◆ WHAT THE TASK ASKS ◆
From the data below, return only the lines from the one with "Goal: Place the" through the one with "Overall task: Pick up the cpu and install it", exact and inclusive, with pictures left out.

Top of SOURCE INFORMATION

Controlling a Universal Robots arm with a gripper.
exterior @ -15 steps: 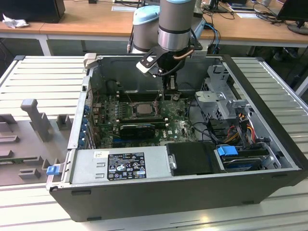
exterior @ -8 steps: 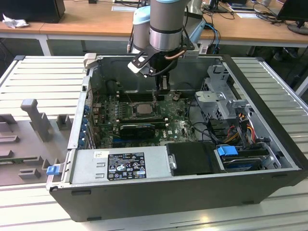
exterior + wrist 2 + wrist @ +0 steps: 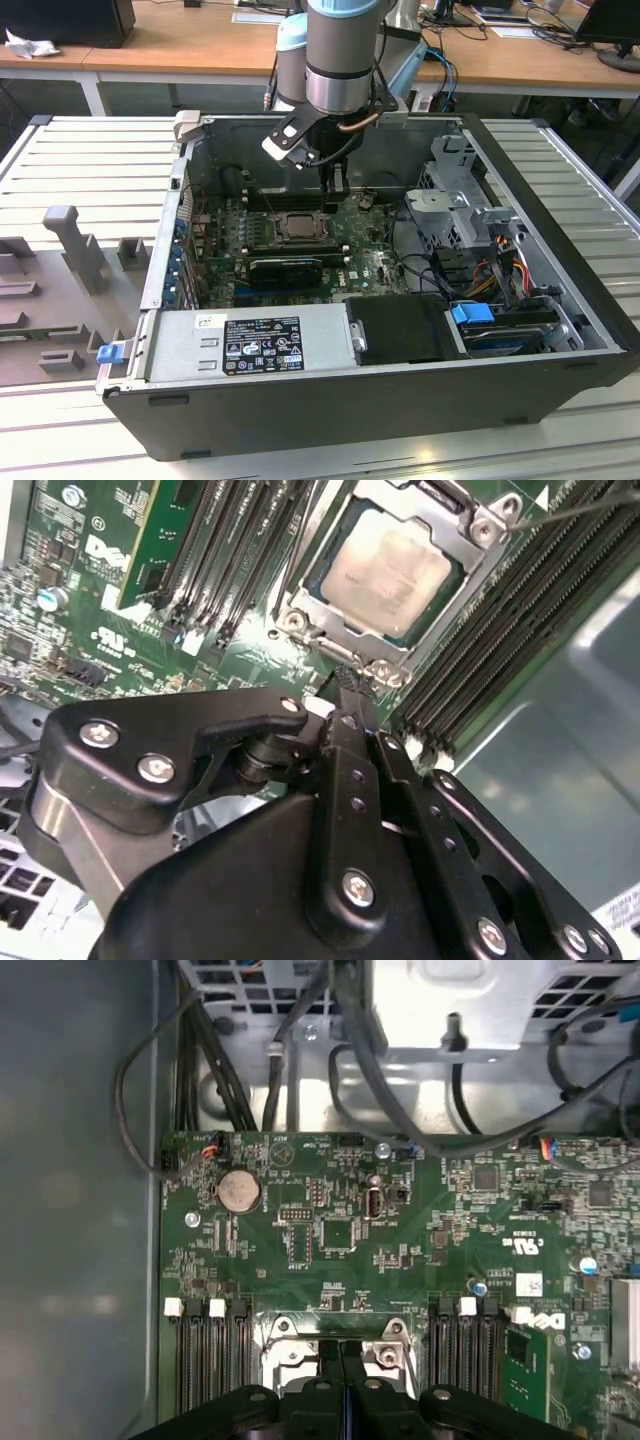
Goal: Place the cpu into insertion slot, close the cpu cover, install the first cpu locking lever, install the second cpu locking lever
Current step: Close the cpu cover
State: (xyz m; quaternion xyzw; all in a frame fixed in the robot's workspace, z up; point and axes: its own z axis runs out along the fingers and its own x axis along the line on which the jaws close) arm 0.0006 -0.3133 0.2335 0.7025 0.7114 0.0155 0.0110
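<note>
One cpu (image 3: 395,570) lies flat just beyond the closed gripper (image 3: 350,680).

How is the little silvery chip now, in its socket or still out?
In. In the second wrist view the cpu lies flat in the insertion slot, the cpu cover's frame lying round its edges.

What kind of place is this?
Probably a robotics lab or workshop: an open computer case lies on a slatted metal table, a robot arm reaches into it, and wooden desks stand behind.
</note>
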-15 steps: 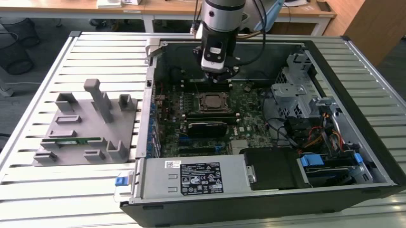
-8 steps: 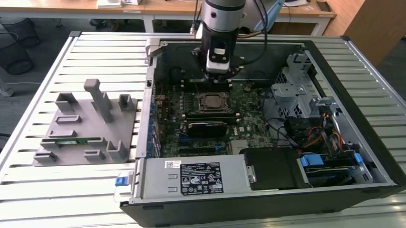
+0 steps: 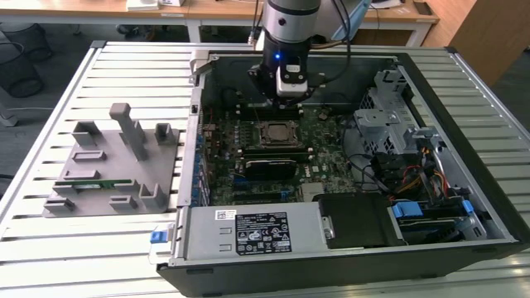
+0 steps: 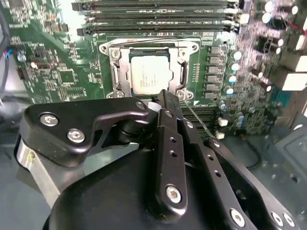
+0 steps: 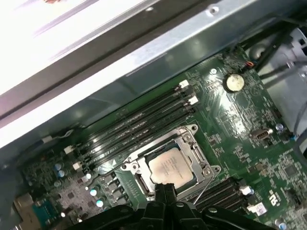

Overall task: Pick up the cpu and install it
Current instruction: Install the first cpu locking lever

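The cpu (image 4: pixel 149 75) is a square silver chip lying flat in the motherboard socket, inside the open metal frame (image 4: pixel 116 72). It shows in both wrist views (image 5: pixel 170 167) and as a small pale square in the exterior view (image 3: pixel 276 133). My gripper (image 4: pixel 165 96) hangs above the socket's edge with its black fingers pressed together and nothing between them. In the first wrist view the gripper (image 5: pixel 165 188) has its tips just off the chip's near edge. In the exterior view the gripper (image 3: pixel 284 102) sits over the memory slots, just behind the socket.
The open computer case (image 3: pixel 198 124) walls in the board. Black memory slots (image 5: pixel 139 124) run beside the socket and a black block (image 3: pixel 267 167) lies in front of it. A drive cage (image 3: pixel 389 118) stands at the exterior view's right, and a grey fixture tray (image 3: pixel 108 167) with a green memory stick (image 3: pixel 99 184) at its left.
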You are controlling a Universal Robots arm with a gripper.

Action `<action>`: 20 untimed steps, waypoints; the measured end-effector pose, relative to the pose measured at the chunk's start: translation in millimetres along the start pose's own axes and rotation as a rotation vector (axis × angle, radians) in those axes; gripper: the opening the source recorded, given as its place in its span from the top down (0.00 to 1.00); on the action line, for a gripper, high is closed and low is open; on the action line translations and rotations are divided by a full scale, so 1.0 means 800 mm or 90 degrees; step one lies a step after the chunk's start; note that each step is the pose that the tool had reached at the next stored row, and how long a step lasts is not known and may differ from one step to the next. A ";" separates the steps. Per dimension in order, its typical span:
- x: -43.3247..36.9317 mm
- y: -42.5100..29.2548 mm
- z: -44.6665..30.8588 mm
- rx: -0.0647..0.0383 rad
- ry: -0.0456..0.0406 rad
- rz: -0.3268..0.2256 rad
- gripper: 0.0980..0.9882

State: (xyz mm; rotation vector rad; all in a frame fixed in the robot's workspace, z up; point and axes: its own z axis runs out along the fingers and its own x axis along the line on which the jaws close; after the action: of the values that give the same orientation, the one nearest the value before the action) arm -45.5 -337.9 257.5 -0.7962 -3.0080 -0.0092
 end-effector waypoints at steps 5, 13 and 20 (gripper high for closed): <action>0.000 -0.0001 0.0007 -0.001 0.0010 -0.053 0.99; 0.000 0.0001 0.0008 -0.021 0.0032 -0.098 0.99; 0.000 0.0001 0.0015 -0.023 -0.0045 -0.164 0.99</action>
State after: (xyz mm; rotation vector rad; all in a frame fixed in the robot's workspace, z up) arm -45.5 -337.8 256.3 -0.4068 -3.1013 -0.0664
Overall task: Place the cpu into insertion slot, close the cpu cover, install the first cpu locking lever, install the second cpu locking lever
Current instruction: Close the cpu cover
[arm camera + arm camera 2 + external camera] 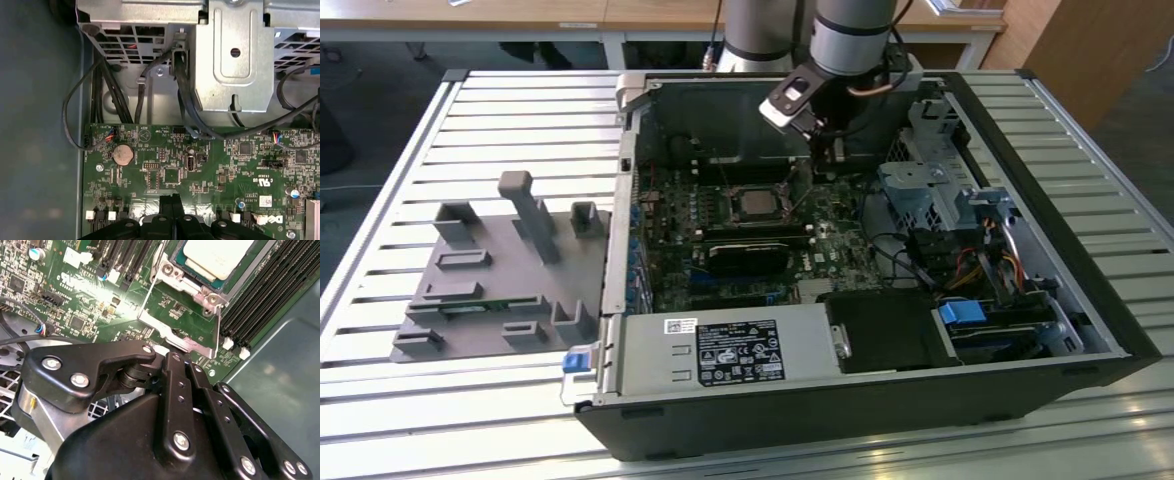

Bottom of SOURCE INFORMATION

◆ PROBLEM SOLUTION ◆
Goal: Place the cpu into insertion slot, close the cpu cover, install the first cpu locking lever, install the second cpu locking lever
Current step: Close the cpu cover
State: (xyz m; quaternion xyzw; all in a frame fixed in the robot's workspace, z up; point and axes: its own z axis runs out along the fingers and its own x axis along the line on which the jaws close) arm 0.0006 -0.3133 0.2335 0.7025 0.7114 0.0155 0.0110
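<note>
One cpu (image 3: 395,570) lies flat just beyond the closed gripper (image 3: 350,680).

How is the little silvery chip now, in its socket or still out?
In. In the second wrist view the cpu lies flat in the insertion slot, the cpu cover's frame lying round its edges.

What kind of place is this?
Probably a robotics lab or workshop: an open computer case lies on a slatted metal table, a robot arm reaches into it, and wooden desks stand behind.
</note>
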-15 steps: 
-8 steps: 
+0 steps: 
+0 steps: 
+0 steps: 

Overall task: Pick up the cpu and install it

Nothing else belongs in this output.